Factorial ANOVA
Goal. Test the effects of Method (Lecture vs. Online) and Time (Early vs. Late) on exam scores, and whether there is an interaction between Method and Time.
Design & Experiment
- Factor A (Method): Lecture vs. Online
- Factor B (Time): Early vs. Late
- Balanced design: \(n=5\) per cell ⇒ total \(N=20\).
Students are randomly assigned to one of four cells (Method × Time). After a short module, all students take the same 100-point exam.

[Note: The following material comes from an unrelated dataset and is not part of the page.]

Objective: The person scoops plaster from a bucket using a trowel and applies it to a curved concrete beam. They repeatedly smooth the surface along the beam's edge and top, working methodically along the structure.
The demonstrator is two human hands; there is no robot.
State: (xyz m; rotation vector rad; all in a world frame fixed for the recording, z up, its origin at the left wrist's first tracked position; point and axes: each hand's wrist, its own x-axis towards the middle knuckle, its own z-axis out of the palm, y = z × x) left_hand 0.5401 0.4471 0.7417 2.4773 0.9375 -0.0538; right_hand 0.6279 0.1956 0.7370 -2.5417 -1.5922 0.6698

Figure 1: 2 × 2 layout (Method × Time).
Data
Scores by cell (five students per cell):
| Method | Time | Scores | Cell Mean | ||||
|---|---|---|---|---|---|---|---|
| Lecture | Early | 68 | 68 | 70 | 72 | 72 | 70.0 |
| Lecture | Late | 76 | 76 | 78 | 80 | 80 | 78.0 |
| Online | Early | 70 | 70 | 72 | 74 | 74 | 72.0 |
| Online | Late | 71 | 71 | 73 | 75 | 75 | 73.0 |
Within each cell the sample variance is 4 (SD = 2), so the within-cell sum of squares is \((n-1)s^2 = 4\times4 = 16\) per cell.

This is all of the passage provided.